Point of View

Iowa Caucus Myths and Ron Paul

Three Myths About Ron Paul in Iowa

 

 

Doug Wead, NewsMax.com - December 27, 2011

 

 

Two recent polls show contradictory results for the upcoming Iowa caucuses.

A December 22, 2011 Rasmussen poll declared Mitt Romney the likely winner. But a day earlier a Public Policy Poll said that Ron Paul would win,

Here are three myths regarding Ron Paul and the Iowa caucuses:

Myth number one: The Iowa caucuses don’t matter.

Keep in mind the following. Since 1972, when the Iowa caucuses became the first in the nation event for choosing the respective party presidential nominees, only one candidate has won the presidency without winning either the contest in Iowa or the primary in New Hampshire. And when a candidate has won both, that candidate has always won their party’s nomination.

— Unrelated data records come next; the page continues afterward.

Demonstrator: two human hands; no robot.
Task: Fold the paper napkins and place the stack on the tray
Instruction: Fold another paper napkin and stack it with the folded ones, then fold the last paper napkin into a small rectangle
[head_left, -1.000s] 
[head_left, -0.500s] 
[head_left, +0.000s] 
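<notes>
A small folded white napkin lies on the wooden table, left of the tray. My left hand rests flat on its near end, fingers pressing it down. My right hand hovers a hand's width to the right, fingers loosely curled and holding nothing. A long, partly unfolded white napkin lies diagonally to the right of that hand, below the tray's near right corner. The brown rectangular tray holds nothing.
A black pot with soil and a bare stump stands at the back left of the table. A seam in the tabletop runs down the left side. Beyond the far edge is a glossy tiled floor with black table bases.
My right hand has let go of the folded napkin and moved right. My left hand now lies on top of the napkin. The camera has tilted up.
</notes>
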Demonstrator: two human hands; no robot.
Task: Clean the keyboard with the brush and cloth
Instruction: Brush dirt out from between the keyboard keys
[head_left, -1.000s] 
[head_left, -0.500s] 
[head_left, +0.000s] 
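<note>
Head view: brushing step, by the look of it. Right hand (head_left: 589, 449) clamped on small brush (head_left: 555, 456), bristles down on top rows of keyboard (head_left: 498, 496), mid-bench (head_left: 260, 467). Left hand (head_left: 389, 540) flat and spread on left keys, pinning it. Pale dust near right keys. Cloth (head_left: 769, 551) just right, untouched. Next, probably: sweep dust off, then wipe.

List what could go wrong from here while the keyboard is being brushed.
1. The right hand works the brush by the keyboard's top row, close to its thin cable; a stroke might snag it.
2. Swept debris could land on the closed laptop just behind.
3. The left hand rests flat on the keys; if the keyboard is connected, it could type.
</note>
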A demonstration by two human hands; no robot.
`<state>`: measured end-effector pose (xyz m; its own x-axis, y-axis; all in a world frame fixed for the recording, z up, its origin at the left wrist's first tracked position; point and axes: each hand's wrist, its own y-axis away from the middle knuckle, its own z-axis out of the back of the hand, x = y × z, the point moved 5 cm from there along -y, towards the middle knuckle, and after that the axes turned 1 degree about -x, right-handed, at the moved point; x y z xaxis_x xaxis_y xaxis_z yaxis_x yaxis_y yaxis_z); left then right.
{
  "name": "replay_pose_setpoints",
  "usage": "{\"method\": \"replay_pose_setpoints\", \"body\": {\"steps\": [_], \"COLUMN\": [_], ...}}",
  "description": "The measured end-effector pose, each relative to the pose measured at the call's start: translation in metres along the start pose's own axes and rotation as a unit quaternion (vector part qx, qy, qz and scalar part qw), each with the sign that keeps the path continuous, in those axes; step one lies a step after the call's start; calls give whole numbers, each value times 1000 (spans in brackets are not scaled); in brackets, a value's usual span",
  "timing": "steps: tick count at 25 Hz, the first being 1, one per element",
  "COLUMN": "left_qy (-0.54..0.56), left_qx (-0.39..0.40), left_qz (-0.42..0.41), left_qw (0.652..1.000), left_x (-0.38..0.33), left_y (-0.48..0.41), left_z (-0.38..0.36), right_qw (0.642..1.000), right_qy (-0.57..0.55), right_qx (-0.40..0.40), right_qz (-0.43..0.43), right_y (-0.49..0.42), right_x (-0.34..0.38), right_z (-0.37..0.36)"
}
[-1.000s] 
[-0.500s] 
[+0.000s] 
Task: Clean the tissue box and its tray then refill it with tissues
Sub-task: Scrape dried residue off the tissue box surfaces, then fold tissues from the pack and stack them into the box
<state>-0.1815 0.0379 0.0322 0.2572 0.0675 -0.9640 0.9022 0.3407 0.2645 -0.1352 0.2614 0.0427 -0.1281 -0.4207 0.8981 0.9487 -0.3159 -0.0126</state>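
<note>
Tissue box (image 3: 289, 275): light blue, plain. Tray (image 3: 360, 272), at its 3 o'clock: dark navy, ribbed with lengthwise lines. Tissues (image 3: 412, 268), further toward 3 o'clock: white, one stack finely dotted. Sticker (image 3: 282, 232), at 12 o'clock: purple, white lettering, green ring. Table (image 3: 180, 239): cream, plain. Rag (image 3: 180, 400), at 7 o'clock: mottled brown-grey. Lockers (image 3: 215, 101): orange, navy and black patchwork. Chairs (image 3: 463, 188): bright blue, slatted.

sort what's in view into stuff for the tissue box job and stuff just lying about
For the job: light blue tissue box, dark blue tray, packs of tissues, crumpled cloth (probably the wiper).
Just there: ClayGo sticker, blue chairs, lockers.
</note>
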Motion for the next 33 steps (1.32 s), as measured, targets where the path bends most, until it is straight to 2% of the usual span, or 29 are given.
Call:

Candidates who won their party’s nomination and won both the Iowa Caucus and the New Hampshire Primary include:

1976 Jimmy Carter (D)
1976 Gerald Ford (R)
1980 Jimmy Carter (D)
1984 Ronald Reagan (R)
1992 George H. W. Bush (R)
1996 Bill Clinton (D)
2000 Al Gore (D)
2004 John Kerry (D)
2004 George W. Bush (R)

Candidates who won their party’s nomination and won only Iowa:

1984 Walter Mondale (D)
2000 George W. Bush (R)
2008 Barack Obama (D)

Candidates who won their party’s nomination and won only New Hampshire:

1980 Ronald Reagan (R)
1988 Michael Dukakis (D)
1988 George H. W. Bush (R)
2008 John McCain (R)

Candidates who eventually won their party’s nomination but lost in both Iowa and New Hampshire:

1992 Bill Clinton (D)
1972 George McGovern (R)

Why does this happen? What is the power of these two events?

There are a number of theories. One, because the choices made in Iowa and New Hampshire are a barometer of what people will do elsewhere.

While people in California may answer a Rasmussen poll about who they like, the people of Iowa will actually vote first.

The result can be surprising and Iowa opens a window on that process. If a campaign template works in Iowa and New Hampshire it tends to work elsewhere, with regional tweaks. If a campaign team, including its get out the vote operation, works well in Iowa and New Hampshire, it only gets better for other contests.

Think of the difference between an army that has seen action and an army that is new to war.

Another reason is that people tend to be more influenced by the choices of their fellow citizens than they are by national television pundits, who have obvious marching orders from executives and owners.

Myth two: If Ron Paul wins it will only be because the vote was split.

That is true of all the candidates, including former Gov. Mitt Romney.

Iowa is a state loaded with evangelical Christians and four of the candidates are born again Christians while another is a very devout and socially conservative Catholic.

If Romney, a Mormon, cannot win in a contest where the evangelicals divide the vote, how can he win nationwide, where polls show 48 percent of all Americans are born again Christians?

Myth number three: If Ron Paul wins it won't change the fact that he is unelectable.

The Governor of Iowa, Terry Branstad, has already begun apologizing for the possible Ron Paul win, saying that it won't really mean anything, that the second place finisher will be the frontrunner, because Ron Paul is unelectable.

This is certainly understandable, given the inaccurate and biased national coverage of this political contest. Ron Paul will certainly shake things up and the establishment — including television executives and their holding companies — have been beating this drum for years.

Ron Paul threatens their interest-free loans. Most people are so convinced that Paul cannot win that even his own supporters now agree.

A recent Washington Post/ABC poll showed that most Americans believe Mitt Romney has the best chance to defeat Barack Obama.

But if Ron Paul is truly unelectable why do Democrat pundits attack him? And why do other Democrat leaning television networks pan him?

Paul is just as deadly to Obama as Romney or Gingrich and he draws more independents than either one of them.